(What is being asked) Only lines holding "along" are needed; copy each of them from the data below.

Recorded data Block Start

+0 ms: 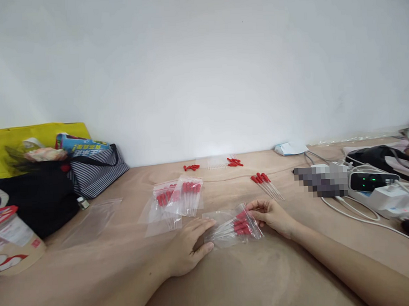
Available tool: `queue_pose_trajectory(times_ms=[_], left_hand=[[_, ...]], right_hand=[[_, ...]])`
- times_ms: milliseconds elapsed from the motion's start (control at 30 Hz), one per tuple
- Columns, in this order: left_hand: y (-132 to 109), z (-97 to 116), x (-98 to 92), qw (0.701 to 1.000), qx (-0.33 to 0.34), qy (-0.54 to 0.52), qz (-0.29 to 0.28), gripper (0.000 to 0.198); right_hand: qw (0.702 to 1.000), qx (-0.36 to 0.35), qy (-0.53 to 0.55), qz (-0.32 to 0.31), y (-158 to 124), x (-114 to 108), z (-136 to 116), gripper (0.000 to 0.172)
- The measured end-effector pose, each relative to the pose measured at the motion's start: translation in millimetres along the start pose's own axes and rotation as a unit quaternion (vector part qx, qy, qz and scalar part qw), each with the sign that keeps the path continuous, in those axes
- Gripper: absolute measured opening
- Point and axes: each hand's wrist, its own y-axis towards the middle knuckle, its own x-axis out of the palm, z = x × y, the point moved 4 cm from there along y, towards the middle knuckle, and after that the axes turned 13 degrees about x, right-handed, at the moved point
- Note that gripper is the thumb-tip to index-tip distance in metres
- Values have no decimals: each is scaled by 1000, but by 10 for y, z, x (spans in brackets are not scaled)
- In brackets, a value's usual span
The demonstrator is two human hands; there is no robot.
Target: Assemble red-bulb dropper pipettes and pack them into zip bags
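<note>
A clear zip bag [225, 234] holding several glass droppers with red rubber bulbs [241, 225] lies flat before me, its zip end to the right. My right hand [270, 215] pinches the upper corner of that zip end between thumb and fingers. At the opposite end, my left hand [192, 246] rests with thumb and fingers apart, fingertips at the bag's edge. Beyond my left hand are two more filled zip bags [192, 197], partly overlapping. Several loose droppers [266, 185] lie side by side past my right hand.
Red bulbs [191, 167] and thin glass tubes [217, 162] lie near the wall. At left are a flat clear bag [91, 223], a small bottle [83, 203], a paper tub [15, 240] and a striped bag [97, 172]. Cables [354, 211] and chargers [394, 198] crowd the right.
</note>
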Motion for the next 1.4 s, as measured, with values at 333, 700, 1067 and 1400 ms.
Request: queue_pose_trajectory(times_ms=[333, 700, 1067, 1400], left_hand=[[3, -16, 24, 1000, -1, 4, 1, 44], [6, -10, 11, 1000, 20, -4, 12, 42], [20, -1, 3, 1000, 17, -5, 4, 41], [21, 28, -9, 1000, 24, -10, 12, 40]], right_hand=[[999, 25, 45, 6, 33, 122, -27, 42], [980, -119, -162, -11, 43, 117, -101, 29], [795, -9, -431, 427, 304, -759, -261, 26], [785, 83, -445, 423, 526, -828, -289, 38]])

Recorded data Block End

(Solution for this exercise)
- The measured end-effector pose, each relative to the pose measured at the motion's start: translation in millimetres along the start pose's own axes and rotation as a unit quaternion (vector part qx, qy, qz and scalar part qw), each with the sign that keeps the path continuous, in those axes
- Point and axes: each hand's wrist, its own y-axis towards the middle knuckle, its own x-axis out of the palm, z = x × y, the point moved 4 cm from there along y, towards the middle knuckle, and after that the axes turned 13 degrees about x, right-handed, at the moved point

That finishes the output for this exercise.